26. MiFID Product Governance Rules. Solely for the purposes of the requirements of Article 9(8) of the MiFID Product Governance rules under EU Delegated Directive 2017/593 as implemented into the laws of the relevant member state (the “Product Governance Rules”) regarding the mutual responsibilities of manufacturers under the Product Governance Rules:

(a) Barclays Bank PLC (the “EU Manufacturer”) acknowledges that it understands the responsibilities conferred upon it under the Product Governance Rules relating to each of the product approval process, the target market and the proposed distribution channels as applying to the Securities and the related information set out in the Registration Statement, any Preliminary Prospectus, the Disclosure Package, the Final Prospectus or any such amendment or supplement, in connection with the Securities; and

(b) the Company and each Underwriter other than the EU Manufacturer note the application of the Product Governance Rules and acknowledge the target market and distribution channels identified as applying to the Securities by the EU Manufacturer and the related information set out in the Registration Statement, any Preliminary Prospectus, the Disclosure Package, the Final Prospectus or any such amendment or supplement, in connection with the Securities.

 

30


27. UK MiFIR Product Governance Rules.
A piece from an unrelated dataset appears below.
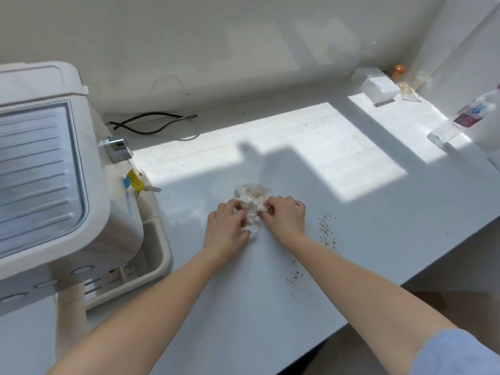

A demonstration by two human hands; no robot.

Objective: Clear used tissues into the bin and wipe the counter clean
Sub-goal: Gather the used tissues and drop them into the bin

Solely for the purposes of the requirements of 3.2.7R of the FCA Handbook Product Intervention and Product Governance Sourcebook (the “UK MiFIR Product Governance Rules”) regarding the mutual responsibilities of manufacturers under the UK MiFIR Product Governance Rules:

(a) each of HSBC Bank plc, Goldman Sachs & Co. LLC and RBC Europe Limited (each, a “UK Manufacturer” and, together, the “UK Manufacturers”) acknowledges to each other UK Manufacturer that it understands the responsibilities conferred upon it under the UK MiFIR Product Governance Rules relating to each of the product approval process, the target market and the proposed distribution channels as applying to the Securities and the related information set out in the Registration Statement, any Preliminary Prospectus, the Disclosure Package, the Final Prospectus or any such amendment or supplement, in connection with the Securities; and

(b) the Company and each Underwriter other than the UK Manufacturers note the application of the UK MiFIR Product Governance Rules and acknowledge the target market and distribution channels identified as applying to the Securities by the UK Manufacturers and the related information set out in the Registration Statement, any Preliminary Prospectus, the Disclosure Package, the Final Prospectus or any such amendment or supplement, in connection with the Securities.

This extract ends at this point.